SATORIS-N: Spectral Analysis based Traffic Observation Recovery via Informed Subspaces and Nuclear-norm minimization
Sampad Mohanty, Bhaskar Krishnamachari
TL;DR
This work tackles the challenge of imputing missing traffic-density data in V2X-enabled environments by exploiting the low-rank structure and cross-day stability of traffic matrices. It introduces SATORIS-N, a subspace-aware framework that combines implicit priors from neighboring days with an explicit semidefinite program (SDP) formulation of the nuclear norm to inject known singular-subspace information. The explicit SDP variants (HRESI, SRESI, SRRSI, SRWSI) achieve robust improvements under high occlusion, while a lightweight implicit approach provides gains at lower missingness; across Beijing and Shanghai datasets, SATORIS-N consistently outperforms classical and deep-learning baselines, with substantial reductions in RRMSE/MAE at missing rates up to 90%. The authors also quantify cross-day subspace stability, provide reproducible open-source code, and discuss practical implications for V2X cooperative perception and autonomous navigation in sparse-sensing scenarios.
Abstract
Traffic-density matrices from different days exhibit both low rank and stable correlations in their singular-vector subspaces. Leveraging this, we introduce SATORIS-N, a framework for imputing partially observed traffic-density by informed subspace priors from neighboring days. Our contribution is a subspace-aware semidefinite programming (SDP)} formulation of nuclear norm that explicitly informs the reconstruction with prior singular-subspace information.
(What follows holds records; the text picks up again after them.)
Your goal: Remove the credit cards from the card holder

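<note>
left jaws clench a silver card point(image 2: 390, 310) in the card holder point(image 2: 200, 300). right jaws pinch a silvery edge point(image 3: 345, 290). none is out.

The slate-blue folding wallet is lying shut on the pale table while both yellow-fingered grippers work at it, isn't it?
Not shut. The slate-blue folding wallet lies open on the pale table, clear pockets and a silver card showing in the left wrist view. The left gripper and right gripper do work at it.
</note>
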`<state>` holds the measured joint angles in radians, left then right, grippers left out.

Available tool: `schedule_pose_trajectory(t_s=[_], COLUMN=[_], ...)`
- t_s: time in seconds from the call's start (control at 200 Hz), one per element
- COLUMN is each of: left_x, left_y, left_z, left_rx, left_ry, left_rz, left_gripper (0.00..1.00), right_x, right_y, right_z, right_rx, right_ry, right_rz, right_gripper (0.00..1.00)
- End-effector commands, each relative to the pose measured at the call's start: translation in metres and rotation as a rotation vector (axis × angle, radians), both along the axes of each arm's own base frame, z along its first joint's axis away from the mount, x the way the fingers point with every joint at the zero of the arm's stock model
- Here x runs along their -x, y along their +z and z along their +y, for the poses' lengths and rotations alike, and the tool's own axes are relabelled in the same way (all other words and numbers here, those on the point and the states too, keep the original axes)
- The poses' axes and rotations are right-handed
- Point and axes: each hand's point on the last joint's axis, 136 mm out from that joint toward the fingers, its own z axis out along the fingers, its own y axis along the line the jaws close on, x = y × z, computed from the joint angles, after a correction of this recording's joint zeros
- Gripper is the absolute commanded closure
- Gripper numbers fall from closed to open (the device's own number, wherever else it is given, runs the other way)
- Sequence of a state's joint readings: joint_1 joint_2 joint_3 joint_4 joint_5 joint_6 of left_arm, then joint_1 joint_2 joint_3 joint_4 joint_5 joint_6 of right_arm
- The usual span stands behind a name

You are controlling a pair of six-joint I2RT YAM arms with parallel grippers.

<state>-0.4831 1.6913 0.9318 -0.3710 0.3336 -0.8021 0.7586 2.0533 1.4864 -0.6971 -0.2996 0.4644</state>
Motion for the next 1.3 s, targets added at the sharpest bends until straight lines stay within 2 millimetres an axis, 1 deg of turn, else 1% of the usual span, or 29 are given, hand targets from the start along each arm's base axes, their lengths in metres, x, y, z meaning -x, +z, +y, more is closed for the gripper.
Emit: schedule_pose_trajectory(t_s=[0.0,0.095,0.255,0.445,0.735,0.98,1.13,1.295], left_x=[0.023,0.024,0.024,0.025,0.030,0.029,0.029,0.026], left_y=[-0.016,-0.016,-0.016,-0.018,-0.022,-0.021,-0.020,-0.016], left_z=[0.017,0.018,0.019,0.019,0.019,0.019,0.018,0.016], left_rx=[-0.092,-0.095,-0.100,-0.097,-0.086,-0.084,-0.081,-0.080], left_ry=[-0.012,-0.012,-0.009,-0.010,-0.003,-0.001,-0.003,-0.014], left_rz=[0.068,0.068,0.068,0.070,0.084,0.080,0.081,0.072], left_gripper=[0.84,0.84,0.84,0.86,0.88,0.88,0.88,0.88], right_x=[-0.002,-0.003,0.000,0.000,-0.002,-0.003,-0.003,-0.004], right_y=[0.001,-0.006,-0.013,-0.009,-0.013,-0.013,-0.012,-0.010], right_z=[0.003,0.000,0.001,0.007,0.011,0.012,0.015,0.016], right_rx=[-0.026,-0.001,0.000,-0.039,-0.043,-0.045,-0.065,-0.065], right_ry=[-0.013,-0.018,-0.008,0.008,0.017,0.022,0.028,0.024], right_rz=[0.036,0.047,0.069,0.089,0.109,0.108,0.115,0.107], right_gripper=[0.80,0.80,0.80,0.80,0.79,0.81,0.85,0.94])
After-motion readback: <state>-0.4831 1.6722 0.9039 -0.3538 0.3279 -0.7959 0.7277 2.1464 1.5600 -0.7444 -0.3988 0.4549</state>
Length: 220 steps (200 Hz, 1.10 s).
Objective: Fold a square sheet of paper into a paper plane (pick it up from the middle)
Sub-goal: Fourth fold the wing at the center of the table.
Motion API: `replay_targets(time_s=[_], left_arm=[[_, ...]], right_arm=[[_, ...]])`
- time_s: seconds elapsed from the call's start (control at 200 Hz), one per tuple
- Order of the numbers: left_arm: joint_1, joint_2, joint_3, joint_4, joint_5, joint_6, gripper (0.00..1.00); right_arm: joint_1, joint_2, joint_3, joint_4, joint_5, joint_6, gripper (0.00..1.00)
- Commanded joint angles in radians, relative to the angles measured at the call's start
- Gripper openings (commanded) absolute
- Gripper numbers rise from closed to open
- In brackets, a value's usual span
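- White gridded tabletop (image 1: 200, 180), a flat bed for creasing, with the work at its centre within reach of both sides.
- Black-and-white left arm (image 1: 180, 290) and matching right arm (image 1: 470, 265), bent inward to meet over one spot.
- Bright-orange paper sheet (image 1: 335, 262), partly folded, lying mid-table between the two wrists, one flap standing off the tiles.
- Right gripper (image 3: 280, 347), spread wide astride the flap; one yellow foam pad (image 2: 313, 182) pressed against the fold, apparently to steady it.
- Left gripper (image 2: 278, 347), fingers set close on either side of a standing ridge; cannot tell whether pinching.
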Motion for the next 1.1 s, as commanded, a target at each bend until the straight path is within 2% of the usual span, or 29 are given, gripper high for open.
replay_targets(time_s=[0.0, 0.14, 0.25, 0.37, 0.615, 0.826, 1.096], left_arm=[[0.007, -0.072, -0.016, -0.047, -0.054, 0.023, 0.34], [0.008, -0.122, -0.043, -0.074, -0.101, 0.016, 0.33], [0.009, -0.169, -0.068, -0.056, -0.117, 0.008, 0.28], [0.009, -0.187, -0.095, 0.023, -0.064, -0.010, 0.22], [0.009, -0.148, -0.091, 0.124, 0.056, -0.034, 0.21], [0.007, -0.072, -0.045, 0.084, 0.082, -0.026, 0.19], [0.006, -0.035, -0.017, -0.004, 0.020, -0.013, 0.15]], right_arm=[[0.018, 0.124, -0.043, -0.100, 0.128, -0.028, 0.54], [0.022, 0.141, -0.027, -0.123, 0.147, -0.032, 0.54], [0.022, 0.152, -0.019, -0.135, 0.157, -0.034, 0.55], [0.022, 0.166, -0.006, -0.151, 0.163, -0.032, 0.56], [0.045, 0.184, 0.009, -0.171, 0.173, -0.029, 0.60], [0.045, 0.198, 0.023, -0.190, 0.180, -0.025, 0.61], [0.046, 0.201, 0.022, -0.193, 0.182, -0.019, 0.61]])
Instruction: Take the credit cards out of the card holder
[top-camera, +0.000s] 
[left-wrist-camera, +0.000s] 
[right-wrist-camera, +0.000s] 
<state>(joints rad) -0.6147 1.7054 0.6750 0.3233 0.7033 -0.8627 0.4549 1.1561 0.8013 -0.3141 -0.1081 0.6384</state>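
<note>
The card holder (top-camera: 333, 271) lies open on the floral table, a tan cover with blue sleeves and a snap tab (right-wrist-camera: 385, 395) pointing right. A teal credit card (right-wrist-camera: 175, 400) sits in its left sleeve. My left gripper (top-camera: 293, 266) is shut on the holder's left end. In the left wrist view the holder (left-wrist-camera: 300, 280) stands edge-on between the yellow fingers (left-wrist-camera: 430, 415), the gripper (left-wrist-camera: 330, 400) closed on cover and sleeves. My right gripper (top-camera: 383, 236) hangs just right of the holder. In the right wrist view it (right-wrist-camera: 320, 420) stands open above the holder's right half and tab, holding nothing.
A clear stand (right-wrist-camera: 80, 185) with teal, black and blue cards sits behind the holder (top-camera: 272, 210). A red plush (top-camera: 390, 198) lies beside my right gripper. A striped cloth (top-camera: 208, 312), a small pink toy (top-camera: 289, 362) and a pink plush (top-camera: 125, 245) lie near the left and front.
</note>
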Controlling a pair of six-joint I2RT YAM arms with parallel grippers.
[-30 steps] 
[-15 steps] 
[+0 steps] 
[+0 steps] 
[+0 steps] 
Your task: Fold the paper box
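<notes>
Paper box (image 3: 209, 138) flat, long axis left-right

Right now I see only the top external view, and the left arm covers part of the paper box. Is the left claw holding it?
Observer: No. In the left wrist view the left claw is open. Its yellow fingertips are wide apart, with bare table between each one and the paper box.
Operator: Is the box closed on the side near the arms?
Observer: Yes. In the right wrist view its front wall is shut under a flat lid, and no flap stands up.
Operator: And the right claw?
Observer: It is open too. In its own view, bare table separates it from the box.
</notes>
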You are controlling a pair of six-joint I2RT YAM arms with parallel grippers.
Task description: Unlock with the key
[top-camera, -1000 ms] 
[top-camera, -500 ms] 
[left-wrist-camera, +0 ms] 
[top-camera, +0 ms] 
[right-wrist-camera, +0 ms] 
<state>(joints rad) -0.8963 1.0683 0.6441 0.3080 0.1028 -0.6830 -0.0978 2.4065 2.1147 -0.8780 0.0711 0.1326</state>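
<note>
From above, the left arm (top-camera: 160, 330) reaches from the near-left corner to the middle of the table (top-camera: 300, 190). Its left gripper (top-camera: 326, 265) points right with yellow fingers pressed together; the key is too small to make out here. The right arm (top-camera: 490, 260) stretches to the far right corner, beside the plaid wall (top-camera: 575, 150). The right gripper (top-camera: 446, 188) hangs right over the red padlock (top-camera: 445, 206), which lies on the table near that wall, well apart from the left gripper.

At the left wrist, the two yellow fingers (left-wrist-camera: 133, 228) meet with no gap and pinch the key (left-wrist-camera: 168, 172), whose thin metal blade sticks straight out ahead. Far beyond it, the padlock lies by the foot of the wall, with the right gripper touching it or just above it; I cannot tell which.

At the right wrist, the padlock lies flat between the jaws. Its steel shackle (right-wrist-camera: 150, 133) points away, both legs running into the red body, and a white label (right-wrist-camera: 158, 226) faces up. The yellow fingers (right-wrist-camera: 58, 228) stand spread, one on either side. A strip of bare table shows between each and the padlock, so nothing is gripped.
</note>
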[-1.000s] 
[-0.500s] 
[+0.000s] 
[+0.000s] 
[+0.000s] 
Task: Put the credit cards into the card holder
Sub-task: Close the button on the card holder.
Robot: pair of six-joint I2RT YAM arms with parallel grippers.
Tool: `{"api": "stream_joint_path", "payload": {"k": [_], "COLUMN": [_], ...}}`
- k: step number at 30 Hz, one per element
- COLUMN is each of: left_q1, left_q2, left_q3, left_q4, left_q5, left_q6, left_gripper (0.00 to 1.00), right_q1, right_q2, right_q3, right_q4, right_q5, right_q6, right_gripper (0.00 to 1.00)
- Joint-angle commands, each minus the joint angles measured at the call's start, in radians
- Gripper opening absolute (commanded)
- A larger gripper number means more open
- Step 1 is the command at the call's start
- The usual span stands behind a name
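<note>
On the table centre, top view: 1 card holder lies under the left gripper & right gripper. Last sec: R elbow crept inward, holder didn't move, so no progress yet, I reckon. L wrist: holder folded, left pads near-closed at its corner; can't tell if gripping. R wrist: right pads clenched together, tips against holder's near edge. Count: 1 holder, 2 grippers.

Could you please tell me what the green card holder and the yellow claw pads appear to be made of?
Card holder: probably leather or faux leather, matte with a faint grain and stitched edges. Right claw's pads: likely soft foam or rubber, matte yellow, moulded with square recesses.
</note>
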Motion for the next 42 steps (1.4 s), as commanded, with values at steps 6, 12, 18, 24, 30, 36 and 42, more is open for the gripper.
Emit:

This convex formulation jointly enforces low rank and subspace alignment, providing a single global optimum and substantially improving accuracy under medium and high occlusion. We also study a lightweight implicit subspace-alignment} strategy in which matrices from consecutive days are concatenated to encourage alignment of spatial or temporal singular directions. Although this heuristic offers modest gains when missing rates are low, the explicit SDP approach is markedly more robust when large fractions of entries are missing. Across two real-world datasets (Beijing and Shanghai), SATORIS-N consistently outperforms standard matrix-completion methods such as SoftImpute, IterativeSVD, statistical, and even deep learning baselines at high occlusion levels. The framework generalizes to other spatiotemporal settings in which singular subspaces evolve slowly over time. In the context of intelligent vehicles and vehicle-to-everything (V2X) systems, accurate traffic-density reconstruction enables critical applications including cooperative perception, predictive routing, and vehicle-to-infrastructure (V2I) communication optimization. When infrastructure sensors or vehicle-reported observations are incomplete - due to communication dropouts, sensor occlusions, or sparse connected vehicle penetration-reliable imputation becomes essential for safe and efficient autonomous navigation.